Archbishop of Canterbury’s sermon at Reformation 500th anniversary service
Tuesday 31st October 2017
Read Archbishop Justin Welby’s sermon preached at Westminster Abbey today, during a service marking 500 years since the start of the Reformation.
Romans 1:16-17; 3:21-28
John 17:20-26
‘O God, forasmuch as without thee we are not able to please thee; Mercifully grant, that thy Holy Spirit may in all things direct and rule our hearts. Amen.’
The gift that came through Martin Luther was first a moment of hope, then of controversy, then of politics and finally of war. Yet in the providence and grace of God it brought afresh to every Christian disciple the possibility of saying, “I am not ashamed of the gospel, for it is the power of God to salvation.”
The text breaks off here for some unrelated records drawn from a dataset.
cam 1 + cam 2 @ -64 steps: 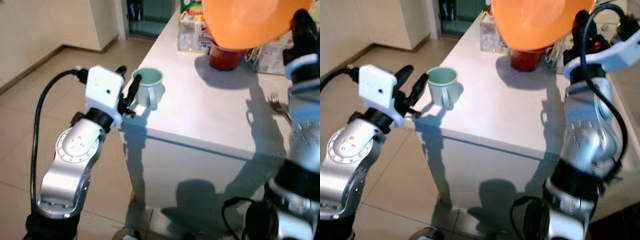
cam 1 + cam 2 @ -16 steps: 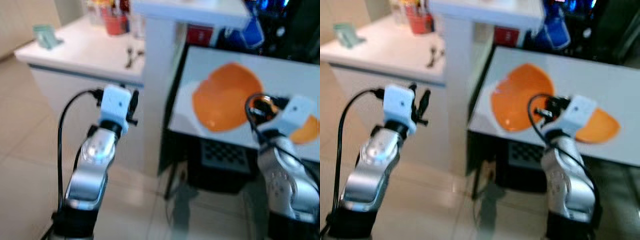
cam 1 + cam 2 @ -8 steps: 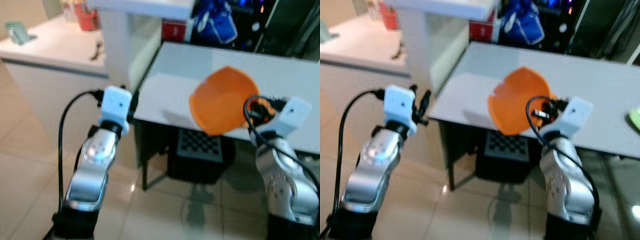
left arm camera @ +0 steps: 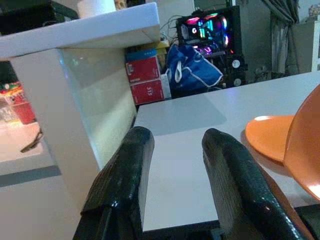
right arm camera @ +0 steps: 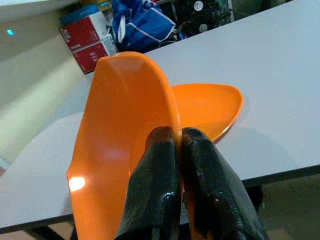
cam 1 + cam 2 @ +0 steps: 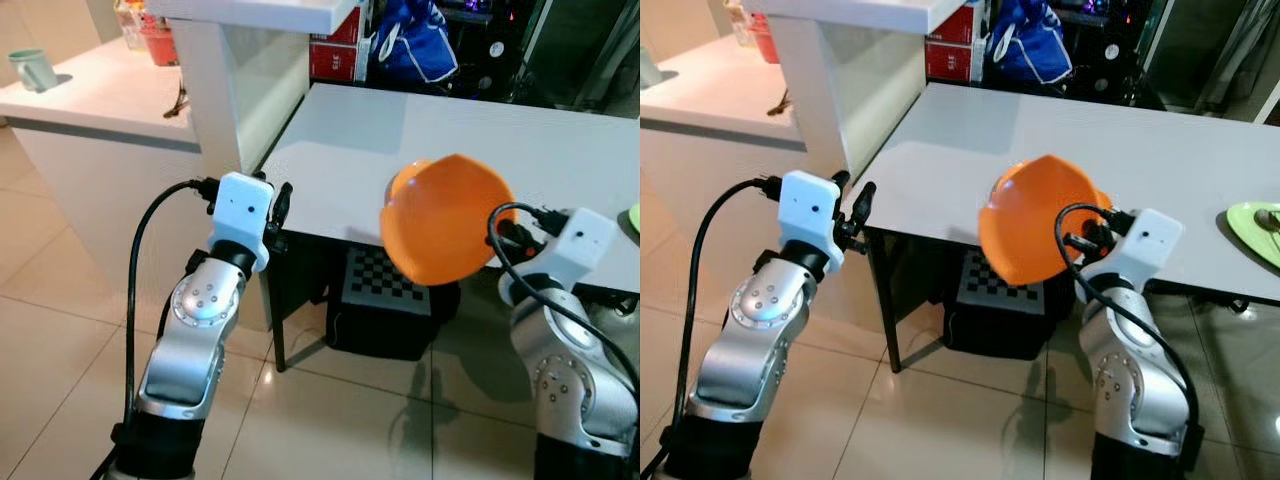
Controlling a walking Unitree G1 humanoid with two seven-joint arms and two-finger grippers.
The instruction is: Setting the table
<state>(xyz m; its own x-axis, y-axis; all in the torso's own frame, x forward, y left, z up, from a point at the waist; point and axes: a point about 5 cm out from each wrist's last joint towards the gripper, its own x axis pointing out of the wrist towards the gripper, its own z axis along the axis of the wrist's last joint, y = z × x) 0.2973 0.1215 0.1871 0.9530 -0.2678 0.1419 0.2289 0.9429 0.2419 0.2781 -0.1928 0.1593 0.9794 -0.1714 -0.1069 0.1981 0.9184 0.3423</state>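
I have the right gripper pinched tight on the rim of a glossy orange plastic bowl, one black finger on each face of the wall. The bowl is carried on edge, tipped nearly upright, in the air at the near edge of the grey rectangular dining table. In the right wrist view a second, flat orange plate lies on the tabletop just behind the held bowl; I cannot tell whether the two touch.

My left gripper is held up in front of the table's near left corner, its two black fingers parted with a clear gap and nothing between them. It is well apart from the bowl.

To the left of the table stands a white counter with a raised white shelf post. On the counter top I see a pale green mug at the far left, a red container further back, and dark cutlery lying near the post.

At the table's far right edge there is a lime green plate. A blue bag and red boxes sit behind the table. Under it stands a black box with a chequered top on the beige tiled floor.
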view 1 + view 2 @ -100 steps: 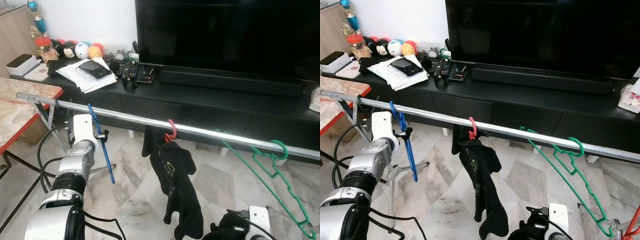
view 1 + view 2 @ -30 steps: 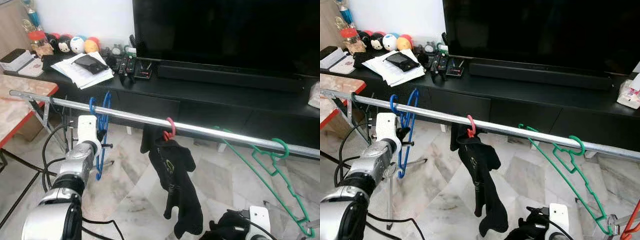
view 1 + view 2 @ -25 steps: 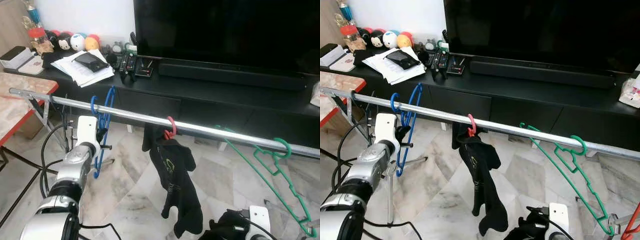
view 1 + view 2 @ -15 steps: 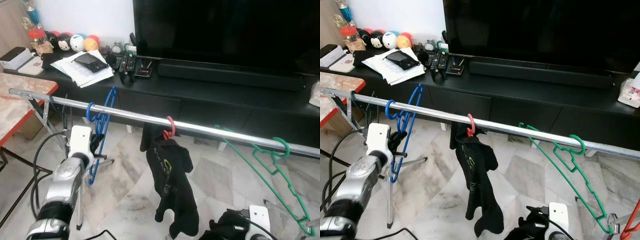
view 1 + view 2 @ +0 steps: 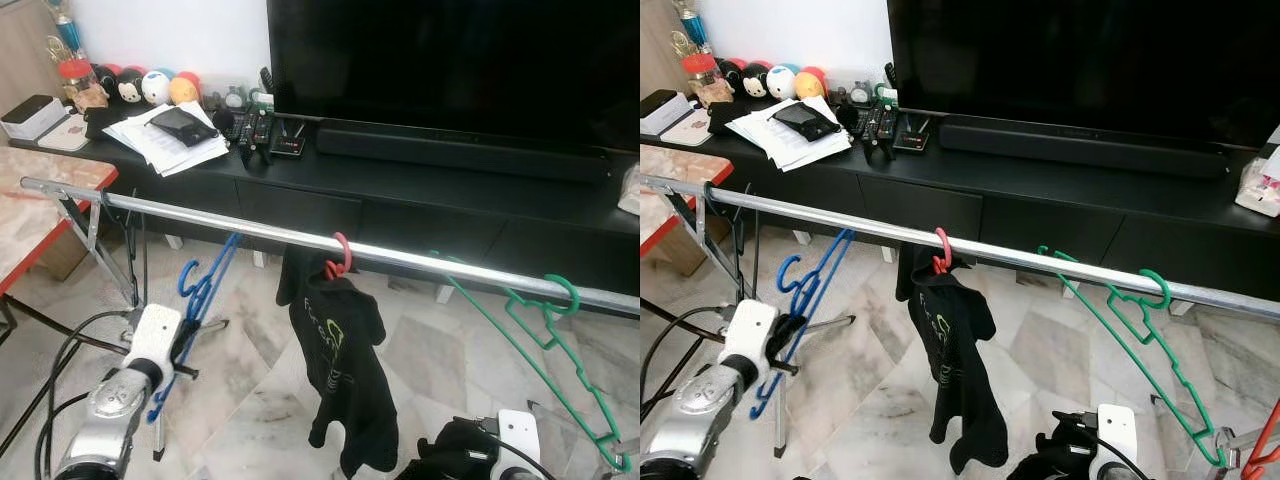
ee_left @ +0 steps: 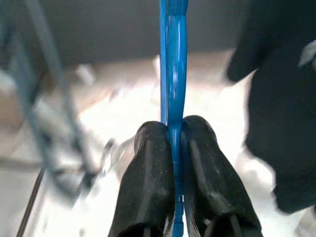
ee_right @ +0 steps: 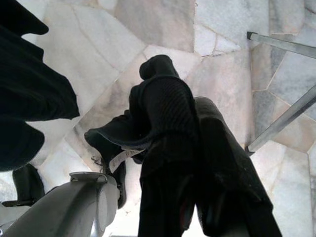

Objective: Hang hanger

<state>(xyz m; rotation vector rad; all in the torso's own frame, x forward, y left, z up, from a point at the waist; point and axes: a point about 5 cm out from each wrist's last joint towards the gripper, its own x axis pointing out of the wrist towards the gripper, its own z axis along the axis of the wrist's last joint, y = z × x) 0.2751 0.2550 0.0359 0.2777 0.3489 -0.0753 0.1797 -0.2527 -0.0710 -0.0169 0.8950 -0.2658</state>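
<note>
the left gripper (image 6: 173,132) is clamping the blue hanger (image 5: 200,300) between its black fingers (image 6: 150,168), holding it below the metal rail (image 5: 250,227), its hook off the bar. a pink hanger (image 5: 340,256) carrying a black garment (image 5: 340,370) and a green hanger (image 5: 545,335) are hanging on the rail. the right gripper (image 7: 185,128) is sitting low with its fingers pressed together over the marble floor (image 7: 148,29).

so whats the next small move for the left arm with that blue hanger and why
Probably lift it back up toward the rail. The left gripper is shut on the blue hanger, whose hook hangs below the rail, on nothing. The bare stretch left of the red hanger looks free for it.
</note>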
Through the Reformation we learned that we are saved entirely, confidently and unfailingly by grace alone, through faith, and not by our own works. From the poorest to the richest all will come at the end to stand before God, only with the words of the hymn, “Nothing in my hand I bring, simply to your cross I cling.”
Through the Reformation the church found itself again confronted with its need to be weak and powerless; to come with nothing to the Cross and to admit that, in the words of the Collect in the Book of Common Prayer for the 19th Sunday after Trinity, “without thee we are not able to please thee”.
Through the Reformation the church found again a love for the scriptures, and seizing the opportunity of printing, gave them afresh to the world – telling every person that they themselves should read them and seek the wisdom of God to understand them. In doing so the church released not only reformation but revolution, as confidence grew amongst the poor and oppressed that they too were the recipients of the promise of God of freedom and hope.
Through the Reformation the vast mass of people across Europe and then around the world were drawn to receive the fruits of a missionary movement that did not indefinitely suffer tyranny, and that would not unquestioningly bow the knee to authorities and hierarchies.
Through the Reformation the world changed; the gospel spread; counter-reformation renewed the places that the reformation had not reached; there was a competitive drive in missionary endeavour. What is not to celebrate?
Well, said Eeyore to Tigger, or the historian to the enthusiast. For each of the things that came through the Reformation – good as they are, precious beyond compare even – for each there is also a dark side.
With new vigour came conflict.
With individual understanding of grace came individualism and division.
With the knowledge that “without thee we are not able to please thee” came, through our sin and weakness, what so often we add under our breath: “But actually, I’m a lot more able to please thee than those heretics over there.”
With literacy and freedom came new ways of cruelty refined by science.
With missionaries bearing the faith came soldiers bearing the flag.
We could go on batting the ball to and fro, as historians and theologians have done for centuries. The point is that the Reformation reopened to the whole church eternal truths that are indispensable, and to which we must all continue to hold, and not only to hold but to present afresh addressing the life of today.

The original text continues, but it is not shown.